In particolare, punteggi più alti sono stati associati a migliori capacità mentali, funzionalità renale e longevità per un periodo di 12 anni mentre i punteggi bassi erano legati all’Alzheimer.

Il ricercatore principale James Timmons, del King’s College di Londra, ha dichiarato: “Usiamo l’anno di nascita, o l’età cronologica, per giudicare tutto, dai premi assicurativi a se si ottiene una procedura medica o meno. La maggior parte delle persone accetta che tutti i sessantenni non siano gli stessi, ma non c’è stato alcun test affidabile per l”età biologica’.

“La nostra scoperta fornisce la prima robusta” firma “molecolare dell’età biologica negli esseri umani e dovrebbe essere in grado di trasformare il modo in cui” l’età “viene utilizzata per prendere decisioni mediche. Ciò include l’identificazione di coloro che hanno maggiori probabilità di essere a rischio di Alzheimer, poiché catturare quelli a rischio “precoce” è fondamentale per valutare potenziali trattamenti. ”

Il test prevede la ricerca di RNA associato a geni in diversi tessuti del corpo. L’RNA agisce come un “messaggero” che trasporta le istruzioni genetiche sui macchinari che producono proteine ​​nelle cellule. Può essere usato per misurare i livelli di attività genica.

I punteggi dei partecipanti allo studio sono stati trovati correlati fortemente con la salute a lungo termine per oltre due decenni, hanno detto gli scienziati scrivendo sulla rivista Genome Biology.

Individui con diagnosi di morbo di Alzheimer hanno riscontrato una firma alterata dell’RNA nel sangue e un punteggio inferiore di età.

Il Prof. Timmons ha dichiarato: “Questo è il primo esame del sangue del suo genere che ha dimostrato che lo stesso set di molecole è regolato sia nel sangue che nelle regioni del cervello associate alla demenza e può contribuire a contribuire a una diagnosi di demenza. Ciò fornisce anche una forte evidenza che la demenza negli umani potrebbe essere definita un tipo di “invecchiamento accelerato” o “incapacità di attivare il programma di invecchiamento in buona salute”. ”
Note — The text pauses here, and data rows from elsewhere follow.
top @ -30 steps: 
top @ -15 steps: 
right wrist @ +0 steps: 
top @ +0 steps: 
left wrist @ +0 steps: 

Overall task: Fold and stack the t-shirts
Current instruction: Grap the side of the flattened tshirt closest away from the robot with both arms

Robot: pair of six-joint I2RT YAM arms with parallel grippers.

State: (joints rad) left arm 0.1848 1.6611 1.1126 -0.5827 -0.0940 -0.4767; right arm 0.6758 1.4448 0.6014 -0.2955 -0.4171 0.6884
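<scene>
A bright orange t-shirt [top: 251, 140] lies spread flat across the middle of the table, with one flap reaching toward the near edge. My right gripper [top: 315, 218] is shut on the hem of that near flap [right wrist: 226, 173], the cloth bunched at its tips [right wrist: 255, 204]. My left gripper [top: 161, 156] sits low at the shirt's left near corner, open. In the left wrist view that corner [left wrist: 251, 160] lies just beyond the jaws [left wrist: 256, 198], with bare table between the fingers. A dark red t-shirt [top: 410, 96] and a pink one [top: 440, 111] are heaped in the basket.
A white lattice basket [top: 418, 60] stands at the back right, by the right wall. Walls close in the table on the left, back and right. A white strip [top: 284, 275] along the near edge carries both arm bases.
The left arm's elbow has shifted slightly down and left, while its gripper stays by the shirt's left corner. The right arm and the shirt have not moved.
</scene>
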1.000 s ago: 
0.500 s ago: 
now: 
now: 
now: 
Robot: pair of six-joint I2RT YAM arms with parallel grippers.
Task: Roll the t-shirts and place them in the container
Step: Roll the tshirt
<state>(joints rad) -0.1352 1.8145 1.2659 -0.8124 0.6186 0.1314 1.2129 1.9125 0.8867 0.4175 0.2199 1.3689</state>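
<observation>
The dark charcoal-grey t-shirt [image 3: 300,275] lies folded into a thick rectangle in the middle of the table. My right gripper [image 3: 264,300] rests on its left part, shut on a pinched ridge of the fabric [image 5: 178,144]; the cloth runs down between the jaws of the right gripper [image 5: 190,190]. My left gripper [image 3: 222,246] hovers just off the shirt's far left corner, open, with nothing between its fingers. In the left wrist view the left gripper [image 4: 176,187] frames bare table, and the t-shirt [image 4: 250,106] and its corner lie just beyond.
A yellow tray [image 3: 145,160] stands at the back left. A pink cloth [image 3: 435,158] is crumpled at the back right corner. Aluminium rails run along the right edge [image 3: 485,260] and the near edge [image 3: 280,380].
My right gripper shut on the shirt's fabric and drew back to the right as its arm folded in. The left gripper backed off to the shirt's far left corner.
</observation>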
Il “punteggio di età in buona salute” potrebbe aiutare a identificare individui di mezza età adatti a sperimentazioni cliniche di trattamenti di Alzheimer preventivi, hanno affermato i ricercatori.

Non sono stati trovati punteggi correlati con condizioni associate allo stile di vita comune come malattie cardiache e diabete.

Il dott. Eric Karran, scienziato capo dell’Alzheimer’s Research UK, ha dichiarato: “Una delle maggiori domande in biologia umana riguarda il modo in cui invecchiamo e il modo in cui questo processo influisce sulla nostra salute e sul rischio più ampi per condizioni come l’Alzheimer. Questo studio suggerisce un modo per misurare l”età biologica’ di una persona e potrebbe rivelare intuizioni nel processo di invecchiamento e perché alcune persone sono più suscettibili alle condizioni di salute legate all’età.

Il Dr Doug Brown, direttore della ricerca presso l’Alzheimer’s Society, ha dichiarato: “Studi precedenti hanno identificato insiemi di marcatori nel sangue di persone con Alzheimer, ma non sono ancora stati sufficientemente accurati da essere usati regolarmente nella ricerca o nella clinica. Questo studio prende un nuovo approccio, utilizzando persone anziane sane per identificare un modello di marcatori di “invecchiamento sano” e quindi mostrando che le persone con l’Alzheimer si discostano da questo schema.

“La gente non dovrebbe prendere questi risultati per significare che la maggior parte dei casi di Alzheimer sono ereditati perché questo non è vero. I marcatori identificati in questo studio sono influenzati dalla complessa interazione tra fattori genetici e ambientali e avremo bisogno di ulteriori ricerche per comprendere appieno cosa ci stanno dicendo sul processo della malattia “.